In Visual Studio moet u twee configuratiewijzigingen aanbrengen. U stelt uw serviceconfiguratie zo in dat de lokale context is afgestemd op de cloudcontext en vervolgens geeft u op waar uw sleutelkluis zich bevindt.
Kopieer voor de serviceconfiguratie de inhoud van de cloudcontext (het bestand ServiceConfiguration.Cloud.cscfg ) en plak deze in de lokale context (het bestand ServiceConfiguration.Local.cscfg ). Hebt u een andere configuratie of hebt u het lokale configuratiebestand nog nodig voor ander gebruik? Als een van beide voorwaarden waar is, moet u de certificate elementen uit de bestaande lokale context behouden.

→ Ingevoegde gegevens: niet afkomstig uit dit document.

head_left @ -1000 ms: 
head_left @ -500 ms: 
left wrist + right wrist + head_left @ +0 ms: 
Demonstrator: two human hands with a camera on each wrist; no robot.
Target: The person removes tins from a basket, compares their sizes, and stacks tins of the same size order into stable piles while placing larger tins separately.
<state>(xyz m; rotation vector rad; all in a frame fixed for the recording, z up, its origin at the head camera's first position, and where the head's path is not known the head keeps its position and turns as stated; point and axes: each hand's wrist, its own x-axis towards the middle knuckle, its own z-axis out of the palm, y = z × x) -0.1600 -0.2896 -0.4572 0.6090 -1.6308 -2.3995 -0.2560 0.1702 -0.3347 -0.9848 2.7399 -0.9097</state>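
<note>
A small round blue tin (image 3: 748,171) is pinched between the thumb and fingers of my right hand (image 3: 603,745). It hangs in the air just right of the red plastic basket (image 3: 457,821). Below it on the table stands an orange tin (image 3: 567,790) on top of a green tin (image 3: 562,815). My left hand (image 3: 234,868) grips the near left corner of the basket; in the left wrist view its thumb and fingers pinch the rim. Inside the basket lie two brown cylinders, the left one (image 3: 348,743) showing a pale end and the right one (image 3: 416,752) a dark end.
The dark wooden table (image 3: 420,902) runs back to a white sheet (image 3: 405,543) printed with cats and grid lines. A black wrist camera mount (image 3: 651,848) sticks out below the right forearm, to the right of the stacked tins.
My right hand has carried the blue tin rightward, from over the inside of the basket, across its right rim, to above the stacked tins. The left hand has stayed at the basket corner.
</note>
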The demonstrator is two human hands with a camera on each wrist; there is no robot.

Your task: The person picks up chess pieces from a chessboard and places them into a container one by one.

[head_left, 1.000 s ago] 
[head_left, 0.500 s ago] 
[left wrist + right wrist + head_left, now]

Klik in het deelvenster Visual Studio Solution Explorer met de rechtermuisknop op het projectknooppunt en selecteer Publiceren. Ga door de wizard Publiceren Azure-toepassing totdat u bij het tabblad Instellingen bent. Stel op dat tabblad het sleutelkluisveld in op de locatie waar uw sleutelkluis wordt opgeslagen. Selecteer tot slot de knop Publiceren en wacht totdat de implementatie is voltooid.
Nadat u de configuratiewijzigingen hebt aangebracht, kunnen klanten communiceren met uw cloudserviceswebsite met behulp van het HTTPS-protocol. Als uw certificaat zelfondertekend is, kan de browser een waarschuwing melden dat het certificaat niet beveiligd is, maar de browser de verbinding niet blokkeert.